Produk tersebut terkenal dengan nama Badan Penyelenggara Jaminan Sosial (BPJS) yang dalam pembayaran preminya dikenai Pajak Penghasilan (PPh) Pasal 21/26. Dengan pajak tersebut, pembiayaan kesehatanku lebih terjamin. Terlebih lagi saat ini dimana aku sedang berusaha mengobati skoliosis yang aku derita.

Namaku Lubna, usiaku belum genap 15 tahun. Aku sadar setiap orang memiliki kisahnya masing-masing. Mulai dari saat dilahirkan, bertumbuh besar, hingga berakhir pada ajalnya masing-masing. Di antara 8 miliar manusia yang menempati bumi ini, aku salah satu penduduknya. Oleh karena itu, aku pun memiliki kisahku sendiri.

Seiring berjalannya waktu, manusia bertumbuh kembang, baik secara fisik, pengetahuan, dan mental. Secara fisik, setiap kawasan di dunia ini memiliki standar yang berbeda. Standar tinggi orang Asia berbeda dengan Eropa. Di Indonesia, standar tinggi anak usia 10 tahun adalah 125 cm dan di usia tersebut pula aku mulai sadar bahwa tinggiku di atas standar dari teman sebayaku. Saat itu, tinggiku sudah sekitar 147 cm.

Karena merasa paling tinggi, aku mulai membungkuk-bungkukkan badanku agar tidak terlalu mencolok saat berada disekitar teman-temanku. Dari situlah, ibuku mulai memperhatikan postur tubuhku yang semakin buruk. Sampai akhirnya suatu hari aku dibawa ke dokter untuk diperiksa mengenai posturku.

Berobat ke dokter tanpa biaya sepeser pun

Pertama, ibuku membawa aku ke puskesmas terdekat untuk meminta rujukan ke dokter ortopedi atau spesialis tulang menggunakan BPJS. Syukur saja sangat mudah mendapatkan surat rujukan tersebut.

Pada pertemuan pertama dengan dokter ortopedi, aku dikirim ke Radiologi untuk mendapat tindakan rontgen. Hasilnya, dokter mengatakan bahwa aku memiliki kelainan pada tulang belakangku yang disebut sebagai skoliosis. Penyebab skoliosis salah satunya bisa jadi karena kebiasaanku membungkuk-bungkukkan badanku. Dokter tersebut kemudian merujuk ke dokter ortopedi sub spesialis tulang belakang.

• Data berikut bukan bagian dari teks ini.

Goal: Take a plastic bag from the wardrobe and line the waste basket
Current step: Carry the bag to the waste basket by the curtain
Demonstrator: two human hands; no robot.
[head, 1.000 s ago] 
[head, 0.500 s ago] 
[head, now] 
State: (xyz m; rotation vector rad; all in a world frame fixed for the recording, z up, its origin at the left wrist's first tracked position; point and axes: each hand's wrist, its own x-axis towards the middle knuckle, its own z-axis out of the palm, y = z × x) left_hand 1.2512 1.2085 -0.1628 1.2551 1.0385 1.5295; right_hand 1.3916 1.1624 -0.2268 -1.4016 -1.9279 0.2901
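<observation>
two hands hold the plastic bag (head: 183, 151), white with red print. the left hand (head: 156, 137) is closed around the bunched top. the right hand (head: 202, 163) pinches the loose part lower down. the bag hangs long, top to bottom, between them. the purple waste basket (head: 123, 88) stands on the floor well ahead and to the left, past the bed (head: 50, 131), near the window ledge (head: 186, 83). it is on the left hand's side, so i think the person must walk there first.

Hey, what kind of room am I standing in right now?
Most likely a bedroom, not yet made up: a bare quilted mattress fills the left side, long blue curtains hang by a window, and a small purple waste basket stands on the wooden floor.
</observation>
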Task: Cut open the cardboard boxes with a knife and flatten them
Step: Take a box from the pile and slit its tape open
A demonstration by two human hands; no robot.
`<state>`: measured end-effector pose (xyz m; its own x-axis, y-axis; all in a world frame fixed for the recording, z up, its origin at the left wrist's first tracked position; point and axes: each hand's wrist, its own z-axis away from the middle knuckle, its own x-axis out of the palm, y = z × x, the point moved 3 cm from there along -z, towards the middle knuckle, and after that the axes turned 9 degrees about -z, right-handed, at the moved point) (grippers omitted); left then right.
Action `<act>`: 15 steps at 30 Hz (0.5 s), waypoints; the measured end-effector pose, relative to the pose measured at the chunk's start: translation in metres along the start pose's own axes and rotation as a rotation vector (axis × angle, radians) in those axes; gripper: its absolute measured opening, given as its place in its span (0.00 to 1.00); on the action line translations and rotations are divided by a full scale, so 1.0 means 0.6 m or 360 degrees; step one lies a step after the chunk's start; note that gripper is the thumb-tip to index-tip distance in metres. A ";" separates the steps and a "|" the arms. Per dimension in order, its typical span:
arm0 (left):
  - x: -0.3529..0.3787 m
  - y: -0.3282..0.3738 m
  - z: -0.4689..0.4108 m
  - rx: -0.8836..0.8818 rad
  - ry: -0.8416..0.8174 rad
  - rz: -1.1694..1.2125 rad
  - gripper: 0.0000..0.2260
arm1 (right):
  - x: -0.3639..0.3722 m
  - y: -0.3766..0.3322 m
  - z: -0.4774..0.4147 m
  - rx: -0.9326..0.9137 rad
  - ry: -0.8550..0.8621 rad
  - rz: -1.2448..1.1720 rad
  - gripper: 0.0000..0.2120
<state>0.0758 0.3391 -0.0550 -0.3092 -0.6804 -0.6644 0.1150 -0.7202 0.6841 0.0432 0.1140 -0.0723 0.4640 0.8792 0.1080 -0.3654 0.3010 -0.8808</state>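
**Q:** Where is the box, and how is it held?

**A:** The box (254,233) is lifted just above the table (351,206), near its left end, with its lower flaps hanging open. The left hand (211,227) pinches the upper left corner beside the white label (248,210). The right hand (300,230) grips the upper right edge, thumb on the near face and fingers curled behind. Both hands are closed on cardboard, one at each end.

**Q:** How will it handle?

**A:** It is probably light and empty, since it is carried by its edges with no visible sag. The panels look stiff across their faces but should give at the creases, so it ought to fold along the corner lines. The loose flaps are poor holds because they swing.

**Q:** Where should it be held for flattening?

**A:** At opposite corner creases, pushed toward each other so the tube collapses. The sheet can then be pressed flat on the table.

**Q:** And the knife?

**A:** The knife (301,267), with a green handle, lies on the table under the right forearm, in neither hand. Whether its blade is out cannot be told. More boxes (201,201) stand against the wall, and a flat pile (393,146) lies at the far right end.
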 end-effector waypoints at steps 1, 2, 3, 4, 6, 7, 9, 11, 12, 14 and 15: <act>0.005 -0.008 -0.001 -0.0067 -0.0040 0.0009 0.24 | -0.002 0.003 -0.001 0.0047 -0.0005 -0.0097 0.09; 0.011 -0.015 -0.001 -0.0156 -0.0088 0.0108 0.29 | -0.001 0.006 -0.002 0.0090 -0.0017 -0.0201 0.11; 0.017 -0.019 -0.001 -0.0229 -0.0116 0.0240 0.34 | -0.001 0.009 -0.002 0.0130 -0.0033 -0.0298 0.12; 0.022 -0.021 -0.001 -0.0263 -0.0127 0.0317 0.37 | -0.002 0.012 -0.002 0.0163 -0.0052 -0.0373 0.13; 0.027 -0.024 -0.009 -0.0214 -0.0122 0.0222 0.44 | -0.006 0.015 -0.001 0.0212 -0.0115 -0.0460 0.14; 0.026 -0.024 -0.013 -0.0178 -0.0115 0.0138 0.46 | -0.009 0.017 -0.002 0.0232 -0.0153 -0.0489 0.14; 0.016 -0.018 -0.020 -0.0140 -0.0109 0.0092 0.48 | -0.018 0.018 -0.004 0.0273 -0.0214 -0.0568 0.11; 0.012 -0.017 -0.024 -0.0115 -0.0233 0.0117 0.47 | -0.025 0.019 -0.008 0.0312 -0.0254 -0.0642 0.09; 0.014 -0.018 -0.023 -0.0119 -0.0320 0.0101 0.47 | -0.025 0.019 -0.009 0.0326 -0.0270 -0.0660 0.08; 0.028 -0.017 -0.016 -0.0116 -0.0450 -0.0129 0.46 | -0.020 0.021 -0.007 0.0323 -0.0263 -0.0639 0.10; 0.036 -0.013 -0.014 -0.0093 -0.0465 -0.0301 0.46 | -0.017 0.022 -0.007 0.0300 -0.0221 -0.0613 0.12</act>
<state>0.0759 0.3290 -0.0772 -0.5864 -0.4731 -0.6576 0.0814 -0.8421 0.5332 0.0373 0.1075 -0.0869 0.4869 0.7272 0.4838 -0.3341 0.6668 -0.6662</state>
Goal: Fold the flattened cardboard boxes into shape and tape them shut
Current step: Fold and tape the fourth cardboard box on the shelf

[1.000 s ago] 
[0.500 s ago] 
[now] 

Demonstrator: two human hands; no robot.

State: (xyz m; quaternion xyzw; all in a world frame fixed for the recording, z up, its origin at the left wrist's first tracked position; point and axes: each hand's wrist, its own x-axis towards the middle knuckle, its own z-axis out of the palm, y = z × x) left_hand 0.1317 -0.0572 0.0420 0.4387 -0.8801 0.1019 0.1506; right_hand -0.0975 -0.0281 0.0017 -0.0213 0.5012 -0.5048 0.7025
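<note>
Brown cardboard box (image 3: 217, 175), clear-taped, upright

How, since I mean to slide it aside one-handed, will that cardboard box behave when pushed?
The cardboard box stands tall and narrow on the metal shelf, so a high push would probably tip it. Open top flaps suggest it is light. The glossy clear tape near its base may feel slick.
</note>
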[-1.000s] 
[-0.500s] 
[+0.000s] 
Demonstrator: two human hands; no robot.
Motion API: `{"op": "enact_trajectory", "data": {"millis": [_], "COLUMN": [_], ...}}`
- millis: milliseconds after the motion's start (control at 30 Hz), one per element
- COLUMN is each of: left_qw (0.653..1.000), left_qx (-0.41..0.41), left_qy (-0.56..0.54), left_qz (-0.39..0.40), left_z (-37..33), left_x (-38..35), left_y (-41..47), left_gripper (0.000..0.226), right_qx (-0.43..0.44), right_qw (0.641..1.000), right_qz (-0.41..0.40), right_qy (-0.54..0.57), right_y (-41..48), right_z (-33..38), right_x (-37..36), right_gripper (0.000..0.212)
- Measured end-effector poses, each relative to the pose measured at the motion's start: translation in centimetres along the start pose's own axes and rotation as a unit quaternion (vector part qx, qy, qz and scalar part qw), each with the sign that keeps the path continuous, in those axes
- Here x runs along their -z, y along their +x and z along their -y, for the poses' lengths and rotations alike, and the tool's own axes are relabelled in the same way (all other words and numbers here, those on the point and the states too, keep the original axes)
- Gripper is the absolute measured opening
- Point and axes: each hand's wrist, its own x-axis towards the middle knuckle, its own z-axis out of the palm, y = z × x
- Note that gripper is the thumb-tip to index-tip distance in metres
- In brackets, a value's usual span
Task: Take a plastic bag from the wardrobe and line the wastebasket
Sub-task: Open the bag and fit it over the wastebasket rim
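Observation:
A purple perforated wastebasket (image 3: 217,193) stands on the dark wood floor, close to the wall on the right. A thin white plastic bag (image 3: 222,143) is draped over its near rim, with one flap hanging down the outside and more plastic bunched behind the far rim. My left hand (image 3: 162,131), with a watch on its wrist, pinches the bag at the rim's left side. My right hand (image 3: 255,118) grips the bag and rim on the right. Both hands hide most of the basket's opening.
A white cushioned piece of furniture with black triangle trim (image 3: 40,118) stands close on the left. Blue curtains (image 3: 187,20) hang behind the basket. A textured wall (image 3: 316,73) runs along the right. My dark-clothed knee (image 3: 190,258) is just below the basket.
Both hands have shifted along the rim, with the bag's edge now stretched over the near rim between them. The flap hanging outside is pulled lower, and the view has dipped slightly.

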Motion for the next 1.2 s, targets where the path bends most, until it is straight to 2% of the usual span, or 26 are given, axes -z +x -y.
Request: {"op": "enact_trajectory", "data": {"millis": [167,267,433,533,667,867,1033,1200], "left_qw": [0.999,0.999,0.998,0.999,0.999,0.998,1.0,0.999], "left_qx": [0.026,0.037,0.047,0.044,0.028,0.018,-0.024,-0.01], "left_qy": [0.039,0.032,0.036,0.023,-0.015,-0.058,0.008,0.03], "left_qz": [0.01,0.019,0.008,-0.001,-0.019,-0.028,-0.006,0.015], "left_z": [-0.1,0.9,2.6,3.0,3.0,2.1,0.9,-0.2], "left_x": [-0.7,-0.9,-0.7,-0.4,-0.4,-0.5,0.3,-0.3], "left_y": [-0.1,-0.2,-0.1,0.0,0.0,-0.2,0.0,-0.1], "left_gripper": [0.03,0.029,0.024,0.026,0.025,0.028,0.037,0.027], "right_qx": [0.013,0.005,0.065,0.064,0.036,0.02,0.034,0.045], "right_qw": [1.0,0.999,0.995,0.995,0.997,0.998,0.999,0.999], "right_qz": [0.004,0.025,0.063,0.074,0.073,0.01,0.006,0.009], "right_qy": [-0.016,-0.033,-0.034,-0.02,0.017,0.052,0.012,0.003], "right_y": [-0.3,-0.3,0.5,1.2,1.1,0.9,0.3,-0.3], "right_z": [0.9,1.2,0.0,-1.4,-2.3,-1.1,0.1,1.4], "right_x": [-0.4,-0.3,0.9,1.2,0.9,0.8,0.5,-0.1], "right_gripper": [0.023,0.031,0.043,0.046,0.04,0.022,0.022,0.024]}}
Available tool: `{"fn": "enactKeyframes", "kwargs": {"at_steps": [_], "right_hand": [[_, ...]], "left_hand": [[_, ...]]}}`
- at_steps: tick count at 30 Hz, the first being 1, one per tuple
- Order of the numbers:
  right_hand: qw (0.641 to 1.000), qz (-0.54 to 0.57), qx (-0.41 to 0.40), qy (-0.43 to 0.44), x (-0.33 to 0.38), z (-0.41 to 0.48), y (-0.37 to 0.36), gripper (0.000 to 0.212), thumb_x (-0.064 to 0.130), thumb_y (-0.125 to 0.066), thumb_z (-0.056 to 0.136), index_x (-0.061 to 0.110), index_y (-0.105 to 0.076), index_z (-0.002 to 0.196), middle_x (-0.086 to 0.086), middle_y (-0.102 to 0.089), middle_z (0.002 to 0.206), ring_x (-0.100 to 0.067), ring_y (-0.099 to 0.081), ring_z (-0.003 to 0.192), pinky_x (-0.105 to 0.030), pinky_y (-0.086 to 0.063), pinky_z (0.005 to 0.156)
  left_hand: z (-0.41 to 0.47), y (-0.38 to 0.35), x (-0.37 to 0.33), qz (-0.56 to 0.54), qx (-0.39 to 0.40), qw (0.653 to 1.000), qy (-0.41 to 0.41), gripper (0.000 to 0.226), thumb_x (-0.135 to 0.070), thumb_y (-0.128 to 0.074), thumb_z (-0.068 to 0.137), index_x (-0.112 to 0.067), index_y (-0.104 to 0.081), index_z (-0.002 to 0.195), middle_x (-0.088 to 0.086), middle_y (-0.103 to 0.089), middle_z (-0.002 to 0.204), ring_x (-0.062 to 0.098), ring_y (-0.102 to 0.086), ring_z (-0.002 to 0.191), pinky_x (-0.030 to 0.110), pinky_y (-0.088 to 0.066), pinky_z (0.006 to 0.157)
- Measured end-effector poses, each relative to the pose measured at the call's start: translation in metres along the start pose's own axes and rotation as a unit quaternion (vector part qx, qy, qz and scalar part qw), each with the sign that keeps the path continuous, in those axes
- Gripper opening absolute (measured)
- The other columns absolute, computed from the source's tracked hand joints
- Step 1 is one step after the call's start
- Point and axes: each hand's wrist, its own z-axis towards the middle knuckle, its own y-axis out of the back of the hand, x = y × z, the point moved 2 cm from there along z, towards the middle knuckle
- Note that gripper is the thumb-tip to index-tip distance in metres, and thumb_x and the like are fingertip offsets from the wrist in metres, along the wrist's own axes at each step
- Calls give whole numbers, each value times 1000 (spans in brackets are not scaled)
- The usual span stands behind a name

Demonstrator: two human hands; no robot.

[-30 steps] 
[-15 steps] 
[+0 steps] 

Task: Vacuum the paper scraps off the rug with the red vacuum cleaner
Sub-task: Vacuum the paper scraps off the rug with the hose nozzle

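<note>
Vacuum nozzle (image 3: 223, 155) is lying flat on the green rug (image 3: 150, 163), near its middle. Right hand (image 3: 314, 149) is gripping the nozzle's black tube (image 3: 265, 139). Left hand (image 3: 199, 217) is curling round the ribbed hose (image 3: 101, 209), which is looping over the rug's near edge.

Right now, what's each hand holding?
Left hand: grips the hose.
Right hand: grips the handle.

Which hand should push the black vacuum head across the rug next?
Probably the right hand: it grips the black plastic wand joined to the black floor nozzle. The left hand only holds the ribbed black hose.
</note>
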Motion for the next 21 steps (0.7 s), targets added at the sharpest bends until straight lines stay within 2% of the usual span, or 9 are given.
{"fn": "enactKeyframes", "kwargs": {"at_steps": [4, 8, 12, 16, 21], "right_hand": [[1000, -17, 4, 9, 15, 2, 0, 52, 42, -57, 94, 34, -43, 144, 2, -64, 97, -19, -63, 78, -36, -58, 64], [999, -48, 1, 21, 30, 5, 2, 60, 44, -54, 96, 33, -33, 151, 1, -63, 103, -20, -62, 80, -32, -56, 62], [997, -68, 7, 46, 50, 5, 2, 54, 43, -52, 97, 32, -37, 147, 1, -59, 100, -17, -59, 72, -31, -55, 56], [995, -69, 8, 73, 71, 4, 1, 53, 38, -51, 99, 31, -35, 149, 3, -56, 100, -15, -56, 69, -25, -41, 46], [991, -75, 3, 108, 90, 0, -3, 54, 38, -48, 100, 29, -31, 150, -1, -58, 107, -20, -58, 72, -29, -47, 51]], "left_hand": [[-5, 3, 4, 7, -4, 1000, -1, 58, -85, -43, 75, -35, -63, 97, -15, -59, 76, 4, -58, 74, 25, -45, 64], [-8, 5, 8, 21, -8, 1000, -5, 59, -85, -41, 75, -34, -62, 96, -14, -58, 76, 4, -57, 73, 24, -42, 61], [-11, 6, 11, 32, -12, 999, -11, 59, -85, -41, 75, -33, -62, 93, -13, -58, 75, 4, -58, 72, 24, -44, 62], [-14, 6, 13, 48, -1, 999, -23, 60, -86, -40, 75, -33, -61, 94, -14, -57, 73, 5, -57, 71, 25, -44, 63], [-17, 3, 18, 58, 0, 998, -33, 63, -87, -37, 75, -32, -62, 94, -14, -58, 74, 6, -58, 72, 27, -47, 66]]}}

Hampir enam bulan berlalu, aku masih belum juga ke dokter sub spesialis karena kesibukanku di sekolah, kesibukan ibuku bekerja dan karena aku tidak memiliki keluhan apa pun selain postur.

Hingga suatu hari, muncul perasaan sakit di punggungku yang belum pernah aku rasakan sebelumnya. Awalnya, aku kira itu hanya rasa pegal. Mungkin karena posisi tidur yang salah atau terlalu banyak gerak.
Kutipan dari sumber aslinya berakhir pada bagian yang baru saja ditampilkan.